[llvm-dev] How to let LLVM handle undefined behavior more gracefully?

Tim Northover via llvm-dev llvm-dev at lists.llvm.org
Wed Mar 16 22:08:24 PDT 2016


On 16 March 2016 at 21:42, via llvm-dev <llvm-dev at lists.llvm.org> wrote:
> Yes, thought of UBSan. But in our case, the target program runs on
> baremetal. It has very tight code size restriction and it has no stderr.
> Since LLVM already caught the behavior during compilation, it should notify
> users about it.

It's not that simple.

First, without debug info all LLVM could realistically say is "there
might be undefined behaviour somewhere in this program". Even with
debug info, that location may or may not be accurate.
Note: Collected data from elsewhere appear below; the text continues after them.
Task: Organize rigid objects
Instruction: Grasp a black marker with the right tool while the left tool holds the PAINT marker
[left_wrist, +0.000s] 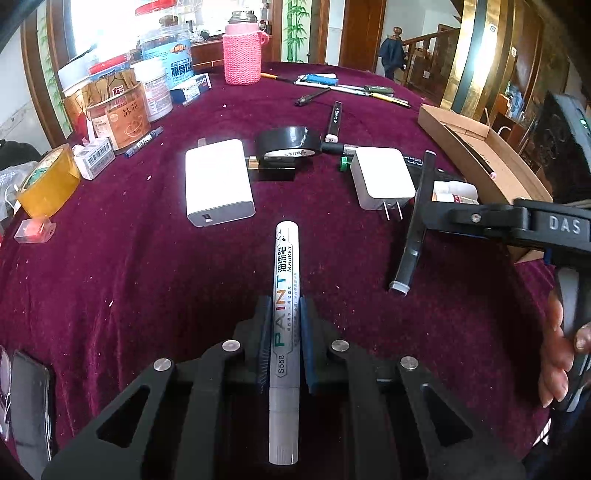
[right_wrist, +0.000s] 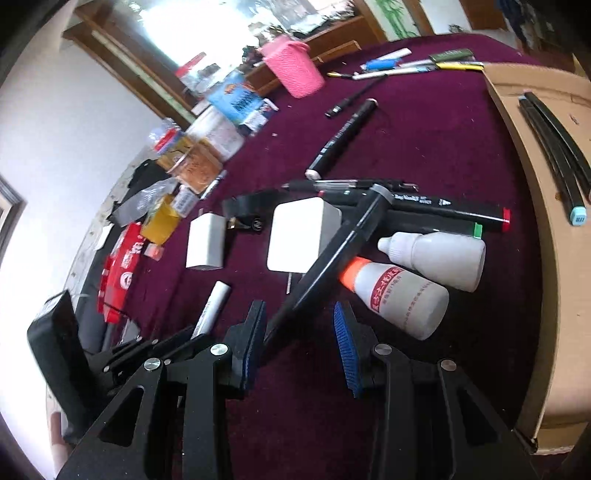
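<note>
Paint marker (left_wrist: 284, 332) is clamped lengthwise between the closed left gripper (left_wrist: 283, 343) pads, above the maroon tablecloth (left_wrist: 129, 277). Right gripper (right_wrist: 300, 350) fingers are spread around a black marker (right_wrist: 332, 251). Farther right, a cardboard tray (right_wrist: 535, 147) is located.

The silver paint marker (left_wrist: 283, 325) is covered along both flanks by the left gripper's (left_wrist: 283, 343) pads, and its small print is too fine to read. At three o'clock the right gripper (left_wrist: 480, 221) runs out past the frame edge, so its far half is lost. A black marker (right_wrist: 332, 254) slips behind one pad (right_wrist: 255, 347) of that gripper; whether it touches is unclear. At four o'clock the cardboard box (right_wrist: 546, 332) is cut off.
</note>
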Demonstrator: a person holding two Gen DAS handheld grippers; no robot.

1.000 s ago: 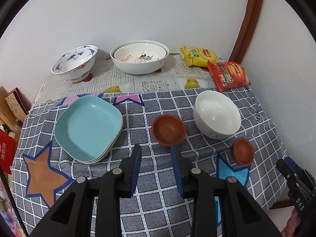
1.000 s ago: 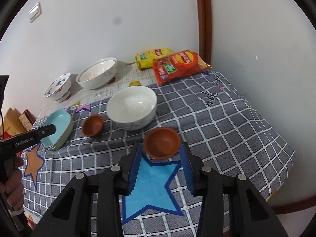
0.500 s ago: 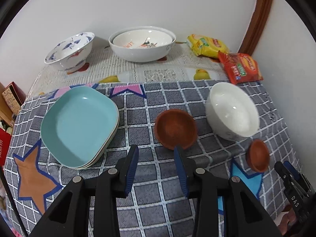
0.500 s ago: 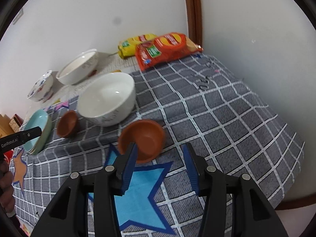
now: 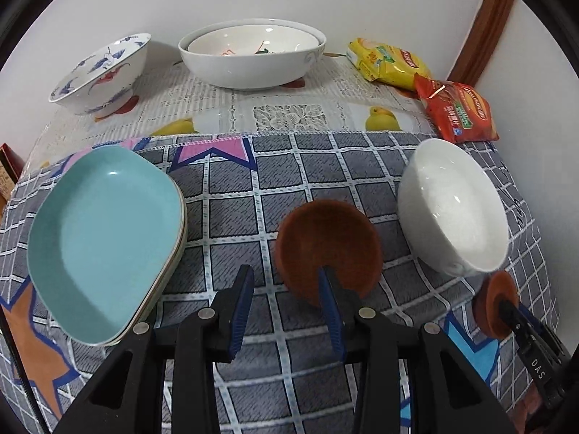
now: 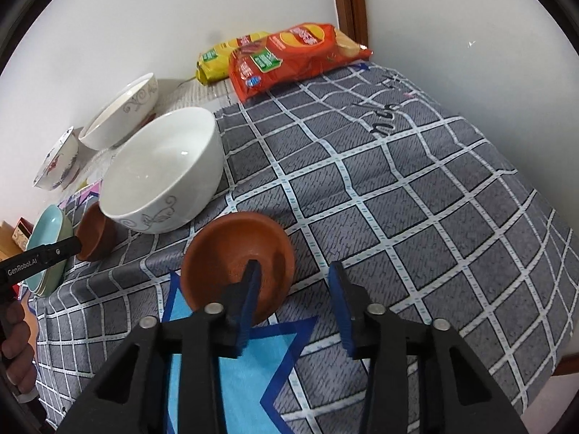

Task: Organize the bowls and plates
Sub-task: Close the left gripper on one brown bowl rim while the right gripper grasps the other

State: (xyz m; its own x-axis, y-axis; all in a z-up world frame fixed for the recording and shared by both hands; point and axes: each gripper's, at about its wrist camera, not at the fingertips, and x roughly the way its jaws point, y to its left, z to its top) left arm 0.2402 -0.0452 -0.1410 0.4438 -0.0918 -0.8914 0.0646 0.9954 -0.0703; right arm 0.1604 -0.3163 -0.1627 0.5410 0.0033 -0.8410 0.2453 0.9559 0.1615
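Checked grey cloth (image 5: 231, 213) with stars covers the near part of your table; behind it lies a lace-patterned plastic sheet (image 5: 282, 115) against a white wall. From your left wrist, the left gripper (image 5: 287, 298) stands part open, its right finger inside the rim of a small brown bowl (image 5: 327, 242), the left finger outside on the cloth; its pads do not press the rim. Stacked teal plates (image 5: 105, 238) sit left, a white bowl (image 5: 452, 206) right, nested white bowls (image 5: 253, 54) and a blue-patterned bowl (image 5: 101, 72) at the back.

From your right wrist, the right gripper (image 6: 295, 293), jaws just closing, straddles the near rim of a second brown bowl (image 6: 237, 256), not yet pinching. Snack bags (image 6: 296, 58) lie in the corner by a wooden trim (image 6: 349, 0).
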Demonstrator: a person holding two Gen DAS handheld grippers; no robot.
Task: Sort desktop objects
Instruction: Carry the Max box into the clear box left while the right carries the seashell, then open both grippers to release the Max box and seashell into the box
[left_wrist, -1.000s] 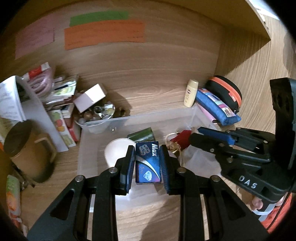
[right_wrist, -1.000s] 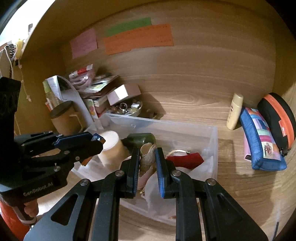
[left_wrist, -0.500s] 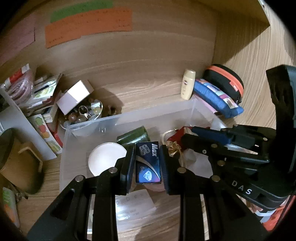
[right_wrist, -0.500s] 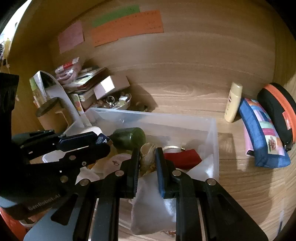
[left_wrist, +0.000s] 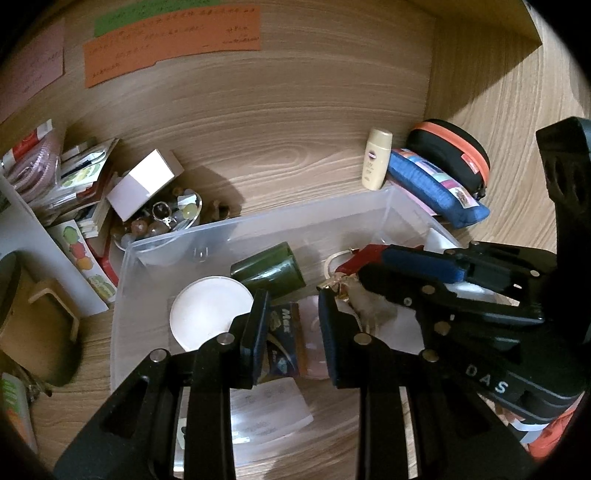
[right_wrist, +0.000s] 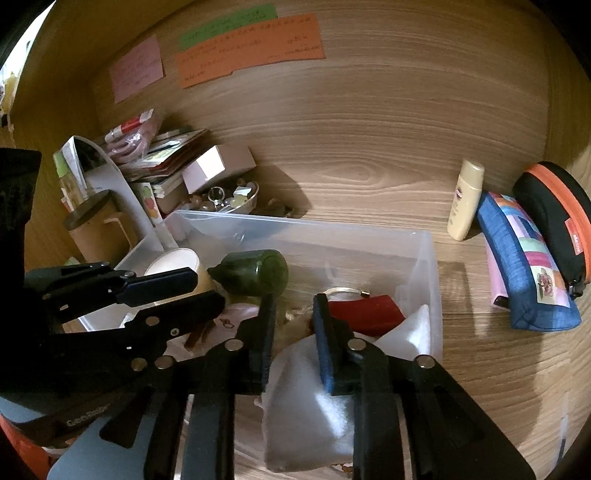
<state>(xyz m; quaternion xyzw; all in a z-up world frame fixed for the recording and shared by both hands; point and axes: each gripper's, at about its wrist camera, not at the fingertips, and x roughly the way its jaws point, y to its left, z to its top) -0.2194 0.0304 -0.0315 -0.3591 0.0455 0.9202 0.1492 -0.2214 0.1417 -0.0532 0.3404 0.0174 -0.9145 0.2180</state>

Second, there could be legitimate cases for an shl 32 to exist in a
program. As long as it's not actually executed it's fine. The usual
example is a template instantiation: they fairly often have generic
code that would be UB in some cases, but is guarded by checks to never
execute at runtime. There's no realistic way for LLVM to determine
this locally.

Third, we don't want the diagnostics Clang produces to depend on
optimization level.

If you want this kind of diagnostic at compile-time, it's probably a
job for the static analyzer. It doesn't currently catch this case
though, and I don't know enough about its inner workings to say how
feasible that would be.

Cheers.

Tim.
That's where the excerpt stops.